:: WHAT THE EXERCISE ASKS ::
Please take the entries below from the first line through the line containing "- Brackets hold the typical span" and repeat them exactly, leaving out everything after.

☆ ☆ ☆ ☆ ☆

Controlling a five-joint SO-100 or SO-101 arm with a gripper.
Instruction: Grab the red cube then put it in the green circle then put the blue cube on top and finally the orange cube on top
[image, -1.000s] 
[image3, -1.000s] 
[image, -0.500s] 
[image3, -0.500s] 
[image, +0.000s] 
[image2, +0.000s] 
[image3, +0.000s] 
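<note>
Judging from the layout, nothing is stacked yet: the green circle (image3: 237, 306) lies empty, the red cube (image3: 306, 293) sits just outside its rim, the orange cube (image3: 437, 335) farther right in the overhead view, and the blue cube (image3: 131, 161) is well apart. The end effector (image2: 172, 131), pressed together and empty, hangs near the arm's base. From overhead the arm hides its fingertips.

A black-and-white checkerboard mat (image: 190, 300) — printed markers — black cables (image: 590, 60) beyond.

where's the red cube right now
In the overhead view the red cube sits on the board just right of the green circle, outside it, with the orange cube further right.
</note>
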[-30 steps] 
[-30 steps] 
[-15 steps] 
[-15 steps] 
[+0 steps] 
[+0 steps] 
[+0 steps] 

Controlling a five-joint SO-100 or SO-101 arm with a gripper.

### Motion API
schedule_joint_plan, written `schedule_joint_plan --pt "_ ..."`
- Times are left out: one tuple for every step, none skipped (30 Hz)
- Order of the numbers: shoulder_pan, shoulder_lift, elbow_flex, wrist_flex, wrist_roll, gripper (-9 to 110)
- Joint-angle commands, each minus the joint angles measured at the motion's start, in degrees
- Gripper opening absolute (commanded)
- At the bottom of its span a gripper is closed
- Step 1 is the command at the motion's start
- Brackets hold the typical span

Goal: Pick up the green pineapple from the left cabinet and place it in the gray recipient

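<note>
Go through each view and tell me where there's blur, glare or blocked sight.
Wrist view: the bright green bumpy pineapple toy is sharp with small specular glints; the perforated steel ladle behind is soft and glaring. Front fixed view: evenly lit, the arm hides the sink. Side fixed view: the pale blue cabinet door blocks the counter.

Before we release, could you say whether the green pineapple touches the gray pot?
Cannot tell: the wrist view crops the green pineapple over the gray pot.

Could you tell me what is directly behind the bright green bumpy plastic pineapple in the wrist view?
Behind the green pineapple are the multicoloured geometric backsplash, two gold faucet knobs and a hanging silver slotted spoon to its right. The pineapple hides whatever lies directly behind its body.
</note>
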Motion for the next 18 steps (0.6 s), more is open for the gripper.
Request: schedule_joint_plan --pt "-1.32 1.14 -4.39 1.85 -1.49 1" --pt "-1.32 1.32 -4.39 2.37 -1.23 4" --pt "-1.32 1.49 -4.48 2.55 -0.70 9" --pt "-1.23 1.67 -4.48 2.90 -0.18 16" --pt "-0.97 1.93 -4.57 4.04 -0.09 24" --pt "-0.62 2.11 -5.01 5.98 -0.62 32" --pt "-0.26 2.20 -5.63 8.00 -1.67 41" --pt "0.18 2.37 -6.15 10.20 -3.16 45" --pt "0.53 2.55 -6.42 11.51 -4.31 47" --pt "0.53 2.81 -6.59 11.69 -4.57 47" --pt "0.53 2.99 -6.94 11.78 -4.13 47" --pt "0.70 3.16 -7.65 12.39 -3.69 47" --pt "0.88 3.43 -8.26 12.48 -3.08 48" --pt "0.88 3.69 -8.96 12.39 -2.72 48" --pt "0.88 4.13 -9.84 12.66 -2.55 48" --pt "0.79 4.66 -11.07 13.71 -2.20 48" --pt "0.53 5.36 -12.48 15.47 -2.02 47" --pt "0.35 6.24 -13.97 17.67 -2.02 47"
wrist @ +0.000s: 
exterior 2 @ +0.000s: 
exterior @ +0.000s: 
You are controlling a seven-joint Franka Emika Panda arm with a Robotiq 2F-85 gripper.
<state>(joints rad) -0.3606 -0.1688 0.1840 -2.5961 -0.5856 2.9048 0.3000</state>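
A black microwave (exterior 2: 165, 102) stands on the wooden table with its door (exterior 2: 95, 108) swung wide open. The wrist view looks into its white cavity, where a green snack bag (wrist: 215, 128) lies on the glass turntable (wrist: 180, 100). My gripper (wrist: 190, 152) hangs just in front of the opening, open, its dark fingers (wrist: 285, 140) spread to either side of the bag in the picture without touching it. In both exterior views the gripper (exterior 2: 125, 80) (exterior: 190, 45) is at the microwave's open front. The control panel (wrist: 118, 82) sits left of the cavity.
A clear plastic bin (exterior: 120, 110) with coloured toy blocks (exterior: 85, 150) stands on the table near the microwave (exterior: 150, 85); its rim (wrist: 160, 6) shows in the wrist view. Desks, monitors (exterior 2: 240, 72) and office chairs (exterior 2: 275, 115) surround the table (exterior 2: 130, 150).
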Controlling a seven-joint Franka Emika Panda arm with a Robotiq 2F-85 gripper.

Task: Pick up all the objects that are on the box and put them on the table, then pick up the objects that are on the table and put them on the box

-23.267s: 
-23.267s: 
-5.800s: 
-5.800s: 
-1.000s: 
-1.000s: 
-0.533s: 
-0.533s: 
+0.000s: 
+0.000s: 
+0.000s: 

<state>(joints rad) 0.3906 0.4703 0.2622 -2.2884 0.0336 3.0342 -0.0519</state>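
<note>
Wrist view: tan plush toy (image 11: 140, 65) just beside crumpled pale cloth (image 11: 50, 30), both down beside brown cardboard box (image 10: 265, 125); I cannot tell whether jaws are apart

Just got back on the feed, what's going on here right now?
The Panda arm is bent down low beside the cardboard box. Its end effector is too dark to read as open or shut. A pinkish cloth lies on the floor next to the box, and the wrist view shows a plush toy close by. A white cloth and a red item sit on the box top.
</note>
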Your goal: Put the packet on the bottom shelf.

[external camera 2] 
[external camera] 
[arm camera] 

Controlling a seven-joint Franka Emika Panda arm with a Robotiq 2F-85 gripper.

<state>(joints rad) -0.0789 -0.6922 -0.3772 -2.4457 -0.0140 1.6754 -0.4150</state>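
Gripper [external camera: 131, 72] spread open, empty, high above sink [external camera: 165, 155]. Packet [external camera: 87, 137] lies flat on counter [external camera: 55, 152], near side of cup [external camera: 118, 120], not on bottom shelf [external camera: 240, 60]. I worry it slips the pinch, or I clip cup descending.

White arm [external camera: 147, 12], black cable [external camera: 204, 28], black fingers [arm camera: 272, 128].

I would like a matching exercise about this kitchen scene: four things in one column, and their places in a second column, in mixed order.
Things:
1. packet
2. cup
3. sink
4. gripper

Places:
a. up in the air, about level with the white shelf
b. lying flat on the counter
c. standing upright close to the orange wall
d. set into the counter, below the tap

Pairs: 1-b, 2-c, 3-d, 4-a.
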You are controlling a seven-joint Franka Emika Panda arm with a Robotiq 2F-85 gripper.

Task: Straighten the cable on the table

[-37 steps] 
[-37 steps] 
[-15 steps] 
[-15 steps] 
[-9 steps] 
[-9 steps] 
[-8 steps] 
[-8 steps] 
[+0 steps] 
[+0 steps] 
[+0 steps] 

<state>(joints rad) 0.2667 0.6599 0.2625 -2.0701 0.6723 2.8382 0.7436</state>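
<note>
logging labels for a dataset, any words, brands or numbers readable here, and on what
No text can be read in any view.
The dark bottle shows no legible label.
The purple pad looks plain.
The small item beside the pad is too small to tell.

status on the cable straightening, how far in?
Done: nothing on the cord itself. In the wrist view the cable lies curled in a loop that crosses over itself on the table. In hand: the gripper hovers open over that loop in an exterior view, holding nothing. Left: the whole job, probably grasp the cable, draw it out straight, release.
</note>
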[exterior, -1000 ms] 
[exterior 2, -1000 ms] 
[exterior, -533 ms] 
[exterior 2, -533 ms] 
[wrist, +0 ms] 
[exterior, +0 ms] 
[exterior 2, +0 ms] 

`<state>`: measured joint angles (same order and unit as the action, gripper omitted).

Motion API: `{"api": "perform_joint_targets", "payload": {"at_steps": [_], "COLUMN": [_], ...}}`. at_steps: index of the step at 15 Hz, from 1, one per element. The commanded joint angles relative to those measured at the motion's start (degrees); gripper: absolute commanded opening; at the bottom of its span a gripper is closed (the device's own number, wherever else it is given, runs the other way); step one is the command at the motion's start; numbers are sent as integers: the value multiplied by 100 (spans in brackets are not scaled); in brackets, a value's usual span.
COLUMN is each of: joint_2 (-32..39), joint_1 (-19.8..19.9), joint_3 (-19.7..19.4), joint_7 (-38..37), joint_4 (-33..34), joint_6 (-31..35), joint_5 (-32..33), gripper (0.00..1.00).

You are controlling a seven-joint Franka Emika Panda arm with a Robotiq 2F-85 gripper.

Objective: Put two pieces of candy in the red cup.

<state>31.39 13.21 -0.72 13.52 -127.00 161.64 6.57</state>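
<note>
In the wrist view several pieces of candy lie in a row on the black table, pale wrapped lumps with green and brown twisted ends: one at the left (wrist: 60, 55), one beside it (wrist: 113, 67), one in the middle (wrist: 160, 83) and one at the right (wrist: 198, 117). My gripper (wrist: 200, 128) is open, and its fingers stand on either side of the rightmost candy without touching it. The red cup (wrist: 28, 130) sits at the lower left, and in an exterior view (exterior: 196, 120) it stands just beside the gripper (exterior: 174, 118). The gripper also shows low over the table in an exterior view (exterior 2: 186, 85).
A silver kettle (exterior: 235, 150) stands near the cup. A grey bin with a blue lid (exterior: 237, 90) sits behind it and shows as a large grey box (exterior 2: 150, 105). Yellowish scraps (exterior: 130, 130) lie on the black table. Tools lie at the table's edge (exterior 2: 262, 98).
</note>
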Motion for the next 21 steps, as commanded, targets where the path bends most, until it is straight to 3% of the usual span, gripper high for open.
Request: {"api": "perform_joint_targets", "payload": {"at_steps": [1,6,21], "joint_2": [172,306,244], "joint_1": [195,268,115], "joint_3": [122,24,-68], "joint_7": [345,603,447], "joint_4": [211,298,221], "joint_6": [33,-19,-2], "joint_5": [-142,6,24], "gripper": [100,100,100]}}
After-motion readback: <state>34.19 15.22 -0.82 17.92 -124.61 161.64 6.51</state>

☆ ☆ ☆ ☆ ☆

:: ANSWER BOX ::
Controlling a five-joint SO-100 or SO-101 arm with a gripper.
Instruction: Grab the red cube then put it in the green circle then put the blue cube on top and finally the orange cube on top
[image, -1.000s] 
[image3, -1.000s] 
[image, -0.500s] 
[image3, -0.500s] 
[image, +0.000s] 
[image2, +0.000s] 
[image3, +0.000s] 
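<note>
Judging from the layout, nothing is stacked yet: the green circle (image3: 237, 306) lies empty, the red cube (image3: 306, 293) sits just outside its rim, the orange cube (image3: 437, 335) farther right in the overhead view, and the blue cube (image3: 131, 161) is well apart. The end effector (image2: 172, 131), pressed together and empty, hangs near the arm's base. From overhead the arm hides its fingertips.

A black-and-white checkerboard mat (image: 190, 300) — printed markers — black cables (image: 590, 60) beyond.

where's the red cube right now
In the overhead view the red cube sits on the board just right of the green circle, outside it, with the orange cube further right.
</note>
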[-30 steps] 
[-30 steps] 
[-15 steps] 
[-15 steps] 
[+0 steps] 
[+0 steps] 
[+0 steps] 

Controlling a five-joint SO-100 or SO-101 arm with a gripper.

### Motion API
schedule_joint_plan, written `schedule_joint_plan --pt "_ ..."`
- Times are left out: one tuple for every step, none skipped (30 Hz)
- Order of the numbers: shoulder_pan, shoulder_lift, elbow_flex, wrist_flex, wrist_roll, gripper (-9 to 110)
- Joint-angle commands, each minus the joint angles measured at the motion's start, in degrees
- Gripper opening absolute (commanded)
- At the bottom of its span a gripper is closed
- Step 1 is the command at the motion's start
- Brackets hold the typical span

The output is now complete.